Apply is a convenience function, so there are situations where the overhead is negligible enough to forgive. It really depends on how many times the function is called.
Functions that are Vectorized for Series, but not DataFrames
What if you want to apply a string operation on multiple columns? What if you want to convert multiple columns to datetime? These functions are vectorized for Series only, so they must be applied over each column that you want to convert/operate on.
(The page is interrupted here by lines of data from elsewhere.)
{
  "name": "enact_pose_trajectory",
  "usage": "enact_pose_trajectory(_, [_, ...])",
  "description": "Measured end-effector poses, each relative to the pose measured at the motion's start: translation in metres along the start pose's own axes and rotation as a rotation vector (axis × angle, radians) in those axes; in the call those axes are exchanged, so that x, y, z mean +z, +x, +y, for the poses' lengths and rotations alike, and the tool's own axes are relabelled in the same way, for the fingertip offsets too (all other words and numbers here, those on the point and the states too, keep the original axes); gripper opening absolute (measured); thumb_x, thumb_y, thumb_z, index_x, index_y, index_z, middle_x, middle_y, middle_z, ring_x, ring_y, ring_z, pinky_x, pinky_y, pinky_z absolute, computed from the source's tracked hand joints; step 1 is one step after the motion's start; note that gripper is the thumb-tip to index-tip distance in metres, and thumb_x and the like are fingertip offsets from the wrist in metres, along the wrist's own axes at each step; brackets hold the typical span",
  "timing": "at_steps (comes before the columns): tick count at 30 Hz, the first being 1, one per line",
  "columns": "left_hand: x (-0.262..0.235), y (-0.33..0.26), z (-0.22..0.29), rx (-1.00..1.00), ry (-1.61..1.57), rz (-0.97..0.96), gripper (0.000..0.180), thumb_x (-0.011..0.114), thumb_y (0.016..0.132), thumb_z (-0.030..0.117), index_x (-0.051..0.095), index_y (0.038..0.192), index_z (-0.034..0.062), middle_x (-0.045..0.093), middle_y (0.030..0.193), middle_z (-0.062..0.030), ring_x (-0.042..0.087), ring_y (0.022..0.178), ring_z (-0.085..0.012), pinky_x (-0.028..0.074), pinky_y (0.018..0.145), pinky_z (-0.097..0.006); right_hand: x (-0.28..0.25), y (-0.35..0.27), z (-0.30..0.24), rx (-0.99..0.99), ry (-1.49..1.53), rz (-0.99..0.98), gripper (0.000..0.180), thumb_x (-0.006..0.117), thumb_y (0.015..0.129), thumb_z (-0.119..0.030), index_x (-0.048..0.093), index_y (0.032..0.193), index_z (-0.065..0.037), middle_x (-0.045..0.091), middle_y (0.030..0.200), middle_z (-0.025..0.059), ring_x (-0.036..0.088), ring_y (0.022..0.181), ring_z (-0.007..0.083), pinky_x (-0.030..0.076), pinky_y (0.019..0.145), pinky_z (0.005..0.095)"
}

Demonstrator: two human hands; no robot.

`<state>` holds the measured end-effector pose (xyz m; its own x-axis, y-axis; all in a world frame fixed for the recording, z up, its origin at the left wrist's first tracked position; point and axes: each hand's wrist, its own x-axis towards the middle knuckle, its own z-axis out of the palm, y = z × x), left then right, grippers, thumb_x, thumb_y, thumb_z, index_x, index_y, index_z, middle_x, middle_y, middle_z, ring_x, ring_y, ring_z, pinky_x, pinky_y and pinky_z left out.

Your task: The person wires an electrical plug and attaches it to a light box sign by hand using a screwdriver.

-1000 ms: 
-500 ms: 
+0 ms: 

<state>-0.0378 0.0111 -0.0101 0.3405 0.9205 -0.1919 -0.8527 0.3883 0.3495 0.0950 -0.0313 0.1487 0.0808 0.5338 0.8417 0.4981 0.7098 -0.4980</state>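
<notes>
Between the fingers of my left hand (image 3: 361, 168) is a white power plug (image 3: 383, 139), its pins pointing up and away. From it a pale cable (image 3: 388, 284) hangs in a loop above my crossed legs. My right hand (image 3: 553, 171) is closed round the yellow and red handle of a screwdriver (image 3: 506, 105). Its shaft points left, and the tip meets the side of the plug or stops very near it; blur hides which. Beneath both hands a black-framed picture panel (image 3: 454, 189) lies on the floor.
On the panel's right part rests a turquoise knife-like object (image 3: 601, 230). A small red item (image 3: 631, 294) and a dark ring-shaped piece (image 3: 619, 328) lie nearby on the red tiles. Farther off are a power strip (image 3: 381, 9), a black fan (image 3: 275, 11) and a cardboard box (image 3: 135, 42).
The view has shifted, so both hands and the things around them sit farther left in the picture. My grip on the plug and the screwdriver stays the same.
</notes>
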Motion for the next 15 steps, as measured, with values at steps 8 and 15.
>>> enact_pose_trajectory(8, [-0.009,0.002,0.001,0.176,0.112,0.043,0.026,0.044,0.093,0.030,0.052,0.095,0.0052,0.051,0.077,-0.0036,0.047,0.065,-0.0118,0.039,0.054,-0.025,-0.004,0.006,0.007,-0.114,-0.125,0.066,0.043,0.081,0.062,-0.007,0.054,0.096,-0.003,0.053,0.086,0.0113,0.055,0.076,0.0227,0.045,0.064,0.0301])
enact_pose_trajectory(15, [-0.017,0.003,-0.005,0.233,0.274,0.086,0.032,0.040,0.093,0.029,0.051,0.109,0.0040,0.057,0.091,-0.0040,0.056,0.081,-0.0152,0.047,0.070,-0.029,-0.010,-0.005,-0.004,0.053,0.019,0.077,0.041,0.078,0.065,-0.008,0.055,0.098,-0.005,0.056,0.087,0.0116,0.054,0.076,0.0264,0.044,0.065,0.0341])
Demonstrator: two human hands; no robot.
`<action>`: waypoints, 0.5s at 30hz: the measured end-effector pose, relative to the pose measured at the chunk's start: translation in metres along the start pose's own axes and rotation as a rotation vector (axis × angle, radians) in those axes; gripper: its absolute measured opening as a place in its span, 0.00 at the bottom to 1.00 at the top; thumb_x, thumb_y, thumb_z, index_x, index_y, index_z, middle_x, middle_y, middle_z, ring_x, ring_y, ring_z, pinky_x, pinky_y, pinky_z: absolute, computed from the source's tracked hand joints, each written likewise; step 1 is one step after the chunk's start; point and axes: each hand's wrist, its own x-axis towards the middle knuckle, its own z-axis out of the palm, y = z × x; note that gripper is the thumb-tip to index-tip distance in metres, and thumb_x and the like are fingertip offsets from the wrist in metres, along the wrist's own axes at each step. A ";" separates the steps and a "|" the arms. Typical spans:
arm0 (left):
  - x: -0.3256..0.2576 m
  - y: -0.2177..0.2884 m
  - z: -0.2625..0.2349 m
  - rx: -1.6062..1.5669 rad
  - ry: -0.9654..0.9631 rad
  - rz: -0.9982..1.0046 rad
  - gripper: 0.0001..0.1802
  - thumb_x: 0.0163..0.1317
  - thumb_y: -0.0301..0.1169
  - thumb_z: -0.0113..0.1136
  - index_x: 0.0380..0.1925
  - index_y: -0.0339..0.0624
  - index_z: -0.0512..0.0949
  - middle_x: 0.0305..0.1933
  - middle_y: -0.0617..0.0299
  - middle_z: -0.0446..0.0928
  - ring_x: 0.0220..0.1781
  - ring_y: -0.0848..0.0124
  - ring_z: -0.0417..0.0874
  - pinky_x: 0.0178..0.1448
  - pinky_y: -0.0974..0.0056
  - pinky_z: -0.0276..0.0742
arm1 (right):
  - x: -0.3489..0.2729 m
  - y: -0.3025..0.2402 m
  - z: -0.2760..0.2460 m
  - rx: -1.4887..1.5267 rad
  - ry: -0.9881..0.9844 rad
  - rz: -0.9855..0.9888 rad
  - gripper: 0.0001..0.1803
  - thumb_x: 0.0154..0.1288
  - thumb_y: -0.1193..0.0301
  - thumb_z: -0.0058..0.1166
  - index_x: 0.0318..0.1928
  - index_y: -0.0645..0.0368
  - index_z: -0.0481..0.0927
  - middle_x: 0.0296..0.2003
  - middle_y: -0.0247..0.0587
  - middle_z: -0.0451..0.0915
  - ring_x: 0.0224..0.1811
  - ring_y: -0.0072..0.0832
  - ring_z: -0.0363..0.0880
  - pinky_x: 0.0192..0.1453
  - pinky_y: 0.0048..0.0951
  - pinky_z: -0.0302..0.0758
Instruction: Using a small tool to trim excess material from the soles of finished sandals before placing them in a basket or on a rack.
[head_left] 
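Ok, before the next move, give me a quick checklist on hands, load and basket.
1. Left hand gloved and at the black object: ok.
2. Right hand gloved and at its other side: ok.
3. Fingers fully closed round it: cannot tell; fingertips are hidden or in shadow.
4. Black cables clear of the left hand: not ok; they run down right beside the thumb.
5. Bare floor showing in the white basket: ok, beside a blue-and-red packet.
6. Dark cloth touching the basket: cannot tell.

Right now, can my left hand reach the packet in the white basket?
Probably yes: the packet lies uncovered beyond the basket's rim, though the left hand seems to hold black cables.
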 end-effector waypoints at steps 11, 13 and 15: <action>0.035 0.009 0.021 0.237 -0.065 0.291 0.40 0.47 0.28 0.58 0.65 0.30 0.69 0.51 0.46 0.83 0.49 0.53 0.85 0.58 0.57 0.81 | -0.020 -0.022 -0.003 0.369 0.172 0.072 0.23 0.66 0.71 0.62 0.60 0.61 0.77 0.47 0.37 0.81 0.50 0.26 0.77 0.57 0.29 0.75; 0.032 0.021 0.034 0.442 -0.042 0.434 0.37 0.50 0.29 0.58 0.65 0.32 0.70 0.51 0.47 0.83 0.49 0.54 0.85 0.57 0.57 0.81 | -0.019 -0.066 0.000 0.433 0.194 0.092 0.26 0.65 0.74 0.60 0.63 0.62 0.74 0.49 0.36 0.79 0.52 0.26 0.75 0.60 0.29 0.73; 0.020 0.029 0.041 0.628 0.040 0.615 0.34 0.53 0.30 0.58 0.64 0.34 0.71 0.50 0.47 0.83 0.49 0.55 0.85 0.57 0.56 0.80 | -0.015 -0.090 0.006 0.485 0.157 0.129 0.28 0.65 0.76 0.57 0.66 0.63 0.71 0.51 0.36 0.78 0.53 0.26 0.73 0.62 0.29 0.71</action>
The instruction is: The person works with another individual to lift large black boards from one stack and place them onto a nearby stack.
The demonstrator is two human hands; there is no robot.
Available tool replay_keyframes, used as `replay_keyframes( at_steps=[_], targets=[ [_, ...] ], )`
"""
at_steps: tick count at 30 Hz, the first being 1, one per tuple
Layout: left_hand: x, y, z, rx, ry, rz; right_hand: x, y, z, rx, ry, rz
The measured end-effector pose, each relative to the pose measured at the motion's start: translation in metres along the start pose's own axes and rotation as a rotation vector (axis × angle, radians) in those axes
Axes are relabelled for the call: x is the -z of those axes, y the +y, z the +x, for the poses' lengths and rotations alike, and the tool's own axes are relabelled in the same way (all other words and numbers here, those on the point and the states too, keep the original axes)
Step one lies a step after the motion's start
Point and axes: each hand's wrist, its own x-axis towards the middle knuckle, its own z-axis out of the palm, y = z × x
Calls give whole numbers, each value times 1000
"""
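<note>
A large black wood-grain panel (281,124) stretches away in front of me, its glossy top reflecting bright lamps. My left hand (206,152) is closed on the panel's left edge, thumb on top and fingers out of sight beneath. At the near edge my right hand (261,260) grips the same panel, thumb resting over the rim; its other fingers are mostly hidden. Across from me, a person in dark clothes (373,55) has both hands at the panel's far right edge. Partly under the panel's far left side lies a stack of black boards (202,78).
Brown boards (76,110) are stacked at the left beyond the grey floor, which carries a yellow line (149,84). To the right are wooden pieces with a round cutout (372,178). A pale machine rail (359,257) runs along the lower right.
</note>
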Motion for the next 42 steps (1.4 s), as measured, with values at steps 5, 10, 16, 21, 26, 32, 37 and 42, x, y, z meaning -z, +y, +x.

Note that it would also make sense to stack, or just use an explicit loop. All these options are slightly faster than using apply, but the difference is small enough to forgive.
%timeit df.apply(pd.to_datetime, errors='coerce')
%timeit pd.to_datetime(df.stack(), errors='coerce').unstack()
%timeit pd.concat([pd.to_datetime(df[c], errors='coerce') for c in df], axis=1)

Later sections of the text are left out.